No trip to St. Louis would be complete without attending a St. Louis Cardinals baseball game. The Cardinals are the heart and soul of the region, and more than 3 million fans flock to Busch Stadium each year to see them. In fact, St. Louis is sometimes referred to as Baseball City.
St. Louis is also home to the second oldest symphony orchestra in the United States, which has won six Grammys to date. The National Blues Museum is dedicated to preserving and honoring the history of blues, blues music, and blues culture in Missouri. A must-see attraction, the museum has artifacts, exhibits, and a mission to immortalize blue culture for future artists, fans, and historians.
The city is the economic and financial center of the state, and it also offers a number of other attractions, including the world-famous Gateway Arch. The iconic, 630-foot Arch is one of only a handful of monuments in the United States and the tallest man-made monument in the world. In 2015, the Arch celebrated its 50th anniversary.
Armed with wagon trains, trappers, miners, and traders, St. Louis saw early prosperity as a gateway to the West. After the Louisiana purchase in 1803, St. Louis became part of the United States.
When the construction of a railway began in the early 1850s, the city had almost 80,000 inhabitants. During this time, many new churches were built, a public school system was established, the city introduced a new water system, and many other improvements, such as roads and bridges, were completed. After the Civil War, St. Louis grew more slowly and had 575,000 inhabitants at the turn of the century.

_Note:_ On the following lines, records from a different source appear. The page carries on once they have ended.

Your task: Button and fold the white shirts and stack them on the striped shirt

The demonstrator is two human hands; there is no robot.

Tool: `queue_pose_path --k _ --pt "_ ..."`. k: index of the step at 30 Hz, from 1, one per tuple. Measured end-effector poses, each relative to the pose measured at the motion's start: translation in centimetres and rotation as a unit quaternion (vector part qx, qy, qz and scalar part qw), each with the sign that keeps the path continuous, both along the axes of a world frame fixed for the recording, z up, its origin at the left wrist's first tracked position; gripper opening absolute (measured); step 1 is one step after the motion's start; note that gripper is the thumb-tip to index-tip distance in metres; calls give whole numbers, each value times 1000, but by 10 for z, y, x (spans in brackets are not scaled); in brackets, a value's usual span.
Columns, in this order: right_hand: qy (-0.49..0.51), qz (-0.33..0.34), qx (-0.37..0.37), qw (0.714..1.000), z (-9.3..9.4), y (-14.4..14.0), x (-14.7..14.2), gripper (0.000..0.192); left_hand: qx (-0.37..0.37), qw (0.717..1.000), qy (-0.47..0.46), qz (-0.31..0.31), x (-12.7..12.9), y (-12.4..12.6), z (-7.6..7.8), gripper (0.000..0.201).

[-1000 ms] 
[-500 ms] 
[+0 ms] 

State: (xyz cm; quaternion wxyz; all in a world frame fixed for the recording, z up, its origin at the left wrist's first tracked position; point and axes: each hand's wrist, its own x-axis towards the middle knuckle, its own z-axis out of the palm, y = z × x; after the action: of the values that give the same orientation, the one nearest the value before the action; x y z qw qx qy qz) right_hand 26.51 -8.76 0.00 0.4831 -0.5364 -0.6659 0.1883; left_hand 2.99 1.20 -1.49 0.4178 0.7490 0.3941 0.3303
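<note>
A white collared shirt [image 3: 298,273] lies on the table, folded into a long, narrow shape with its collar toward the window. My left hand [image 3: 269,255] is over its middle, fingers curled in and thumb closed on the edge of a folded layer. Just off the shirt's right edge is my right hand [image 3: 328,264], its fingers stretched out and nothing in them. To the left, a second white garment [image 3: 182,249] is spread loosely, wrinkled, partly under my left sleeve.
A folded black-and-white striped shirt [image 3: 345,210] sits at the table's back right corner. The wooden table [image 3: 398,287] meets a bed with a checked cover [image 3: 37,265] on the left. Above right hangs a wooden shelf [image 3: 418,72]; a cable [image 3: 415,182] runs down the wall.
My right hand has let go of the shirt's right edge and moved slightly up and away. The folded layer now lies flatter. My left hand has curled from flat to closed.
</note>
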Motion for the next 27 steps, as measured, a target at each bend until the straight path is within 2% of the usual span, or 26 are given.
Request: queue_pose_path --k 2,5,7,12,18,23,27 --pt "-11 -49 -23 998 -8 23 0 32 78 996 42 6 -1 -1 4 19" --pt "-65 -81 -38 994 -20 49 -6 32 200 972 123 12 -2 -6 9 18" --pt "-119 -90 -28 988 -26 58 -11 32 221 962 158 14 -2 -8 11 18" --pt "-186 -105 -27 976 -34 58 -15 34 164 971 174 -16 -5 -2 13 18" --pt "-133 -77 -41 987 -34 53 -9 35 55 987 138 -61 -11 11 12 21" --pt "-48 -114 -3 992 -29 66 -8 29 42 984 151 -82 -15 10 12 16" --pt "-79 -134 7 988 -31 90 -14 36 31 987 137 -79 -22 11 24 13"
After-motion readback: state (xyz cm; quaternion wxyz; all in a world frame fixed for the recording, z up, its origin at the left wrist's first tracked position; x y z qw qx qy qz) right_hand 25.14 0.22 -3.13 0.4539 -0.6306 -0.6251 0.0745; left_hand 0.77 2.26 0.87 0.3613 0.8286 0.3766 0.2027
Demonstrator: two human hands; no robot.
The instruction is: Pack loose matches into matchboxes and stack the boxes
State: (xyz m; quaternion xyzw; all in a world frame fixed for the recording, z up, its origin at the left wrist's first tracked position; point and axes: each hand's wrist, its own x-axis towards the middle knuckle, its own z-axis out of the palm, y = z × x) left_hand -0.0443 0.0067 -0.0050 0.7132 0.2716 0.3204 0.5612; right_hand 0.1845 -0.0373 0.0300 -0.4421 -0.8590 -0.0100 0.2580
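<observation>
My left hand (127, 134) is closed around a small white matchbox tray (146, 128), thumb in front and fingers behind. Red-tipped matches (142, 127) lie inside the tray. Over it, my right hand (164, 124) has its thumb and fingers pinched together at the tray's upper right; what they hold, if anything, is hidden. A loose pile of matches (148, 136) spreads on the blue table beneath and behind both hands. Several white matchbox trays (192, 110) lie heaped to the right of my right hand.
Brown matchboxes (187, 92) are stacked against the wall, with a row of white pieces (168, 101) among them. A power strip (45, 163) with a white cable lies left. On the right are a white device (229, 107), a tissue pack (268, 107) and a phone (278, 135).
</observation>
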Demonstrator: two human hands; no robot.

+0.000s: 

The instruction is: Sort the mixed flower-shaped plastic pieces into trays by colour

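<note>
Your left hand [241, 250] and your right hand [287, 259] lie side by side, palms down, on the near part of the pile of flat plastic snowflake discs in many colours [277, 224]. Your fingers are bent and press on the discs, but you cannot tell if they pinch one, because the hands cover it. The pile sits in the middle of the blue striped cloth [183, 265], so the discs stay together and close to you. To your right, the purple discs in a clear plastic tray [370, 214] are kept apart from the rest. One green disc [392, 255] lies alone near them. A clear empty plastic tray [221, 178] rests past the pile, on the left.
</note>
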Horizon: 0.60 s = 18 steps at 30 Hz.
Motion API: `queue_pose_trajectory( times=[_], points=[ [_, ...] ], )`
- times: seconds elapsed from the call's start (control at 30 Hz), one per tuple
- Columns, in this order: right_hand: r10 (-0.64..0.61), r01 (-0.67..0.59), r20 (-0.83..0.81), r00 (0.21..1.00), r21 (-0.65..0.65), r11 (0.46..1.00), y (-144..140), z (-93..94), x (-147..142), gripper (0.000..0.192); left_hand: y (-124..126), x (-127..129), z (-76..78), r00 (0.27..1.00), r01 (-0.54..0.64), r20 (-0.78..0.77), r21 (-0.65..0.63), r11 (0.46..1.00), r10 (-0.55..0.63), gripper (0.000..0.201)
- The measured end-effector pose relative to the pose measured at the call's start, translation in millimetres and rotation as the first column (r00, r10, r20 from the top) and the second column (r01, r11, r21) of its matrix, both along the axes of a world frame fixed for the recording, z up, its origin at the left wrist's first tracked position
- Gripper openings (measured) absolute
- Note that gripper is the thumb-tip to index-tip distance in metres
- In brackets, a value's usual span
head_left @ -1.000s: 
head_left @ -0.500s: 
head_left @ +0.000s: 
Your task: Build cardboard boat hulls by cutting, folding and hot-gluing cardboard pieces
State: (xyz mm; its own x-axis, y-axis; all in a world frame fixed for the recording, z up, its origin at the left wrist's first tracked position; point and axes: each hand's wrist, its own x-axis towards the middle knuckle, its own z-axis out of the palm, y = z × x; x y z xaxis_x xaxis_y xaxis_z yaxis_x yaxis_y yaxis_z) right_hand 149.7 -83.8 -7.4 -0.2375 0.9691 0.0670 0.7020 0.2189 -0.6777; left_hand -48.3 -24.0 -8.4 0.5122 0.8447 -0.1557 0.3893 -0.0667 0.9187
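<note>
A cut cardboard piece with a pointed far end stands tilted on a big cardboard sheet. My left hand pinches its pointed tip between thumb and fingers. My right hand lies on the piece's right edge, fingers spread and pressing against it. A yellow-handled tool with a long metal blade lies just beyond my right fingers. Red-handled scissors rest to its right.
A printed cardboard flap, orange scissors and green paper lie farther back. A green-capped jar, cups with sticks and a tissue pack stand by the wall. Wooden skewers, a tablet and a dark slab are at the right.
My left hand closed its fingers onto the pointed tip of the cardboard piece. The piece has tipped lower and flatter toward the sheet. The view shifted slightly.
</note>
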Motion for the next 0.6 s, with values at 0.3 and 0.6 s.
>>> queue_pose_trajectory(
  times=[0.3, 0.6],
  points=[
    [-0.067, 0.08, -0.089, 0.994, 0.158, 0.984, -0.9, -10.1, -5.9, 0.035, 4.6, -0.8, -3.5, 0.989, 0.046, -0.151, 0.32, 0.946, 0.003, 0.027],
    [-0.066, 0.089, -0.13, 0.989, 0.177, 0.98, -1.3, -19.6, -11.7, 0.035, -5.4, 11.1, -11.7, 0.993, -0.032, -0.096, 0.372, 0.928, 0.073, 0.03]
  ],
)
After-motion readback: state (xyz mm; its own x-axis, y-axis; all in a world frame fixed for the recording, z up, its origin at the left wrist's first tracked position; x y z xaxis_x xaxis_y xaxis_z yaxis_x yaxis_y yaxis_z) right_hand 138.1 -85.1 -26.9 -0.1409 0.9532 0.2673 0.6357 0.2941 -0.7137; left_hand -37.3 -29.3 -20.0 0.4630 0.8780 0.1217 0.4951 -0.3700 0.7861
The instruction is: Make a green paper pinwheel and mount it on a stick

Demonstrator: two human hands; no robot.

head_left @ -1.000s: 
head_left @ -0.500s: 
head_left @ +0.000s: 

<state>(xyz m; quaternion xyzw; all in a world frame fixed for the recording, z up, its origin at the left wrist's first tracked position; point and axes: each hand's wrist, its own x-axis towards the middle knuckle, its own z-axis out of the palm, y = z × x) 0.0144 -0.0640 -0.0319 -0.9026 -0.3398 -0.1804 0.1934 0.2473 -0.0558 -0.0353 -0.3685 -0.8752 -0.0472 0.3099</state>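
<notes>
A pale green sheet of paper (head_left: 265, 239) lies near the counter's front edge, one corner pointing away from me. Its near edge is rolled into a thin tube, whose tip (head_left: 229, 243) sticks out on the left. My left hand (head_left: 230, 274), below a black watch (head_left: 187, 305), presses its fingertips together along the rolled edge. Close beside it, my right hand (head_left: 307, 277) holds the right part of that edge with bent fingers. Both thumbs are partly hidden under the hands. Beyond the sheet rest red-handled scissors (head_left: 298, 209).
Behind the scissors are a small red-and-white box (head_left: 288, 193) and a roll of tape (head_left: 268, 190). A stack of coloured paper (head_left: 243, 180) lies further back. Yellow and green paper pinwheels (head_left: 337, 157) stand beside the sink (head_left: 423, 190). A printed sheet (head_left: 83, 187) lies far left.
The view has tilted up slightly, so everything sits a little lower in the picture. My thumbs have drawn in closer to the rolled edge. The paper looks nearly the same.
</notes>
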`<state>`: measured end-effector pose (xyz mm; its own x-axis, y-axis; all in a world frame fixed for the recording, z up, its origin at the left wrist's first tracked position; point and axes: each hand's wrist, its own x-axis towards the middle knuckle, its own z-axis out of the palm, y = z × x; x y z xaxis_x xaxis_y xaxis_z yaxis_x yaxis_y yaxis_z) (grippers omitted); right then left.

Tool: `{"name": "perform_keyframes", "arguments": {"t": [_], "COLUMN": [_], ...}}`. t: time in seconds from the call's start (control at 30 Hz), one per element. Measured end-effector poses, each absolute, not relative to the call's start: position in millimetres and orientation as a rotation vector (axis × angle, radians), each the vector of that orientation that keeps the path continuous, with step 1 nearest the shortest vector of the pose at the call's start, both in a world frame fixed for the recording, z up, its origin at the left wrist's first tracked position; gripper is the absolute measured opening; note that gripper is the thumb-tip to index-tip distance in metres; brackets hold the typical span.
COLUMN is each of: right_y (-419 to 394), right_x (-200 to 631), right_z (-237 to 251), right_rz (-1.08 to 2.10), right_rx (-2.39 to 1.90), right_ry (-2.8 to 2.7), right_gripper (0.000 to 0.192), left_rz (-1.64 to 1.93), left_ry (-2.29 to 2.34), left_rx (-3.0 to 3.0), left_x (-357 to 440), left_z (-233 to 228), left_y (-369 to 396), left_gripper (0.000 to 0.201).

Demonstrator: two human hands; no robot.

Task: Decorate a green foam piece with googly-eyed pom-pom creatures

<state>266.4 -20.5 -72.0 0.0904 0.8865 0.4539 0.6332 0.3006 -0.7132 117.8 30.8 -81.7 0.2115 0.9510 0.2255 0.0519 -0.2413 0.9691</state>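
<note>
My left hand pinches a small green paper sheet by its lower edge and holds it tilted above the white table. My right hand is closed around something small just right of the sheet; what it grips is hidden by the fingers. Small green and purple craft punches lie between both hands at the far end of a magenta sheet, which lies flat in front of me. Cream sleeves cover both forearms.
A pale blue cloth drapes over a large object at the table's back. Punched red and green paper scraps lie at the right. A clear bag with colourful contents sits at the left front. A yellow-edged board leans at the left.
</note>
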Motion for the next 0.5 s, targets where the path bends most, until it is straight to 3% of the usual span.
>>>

With the arrival of steamships in 1817, St. Louis became an important river port that began to grow rapidly and became an important industrial center. In the 1850s, river traffic grew so much that it became the second-largest port in the country in terms of commercial trade, surpassed only by New York. The railroad came in 1850, and by the 1870s, it had replaced the steamboat as the most dominant means of transport.
Growth stagnated somewhat during the Great Depression of the 1930s but rebounded after World War II. Now, St. Louis is the second-largest city in Illinois, the seventh-largest in the Great Lakes area, and the 22nd largest in the country.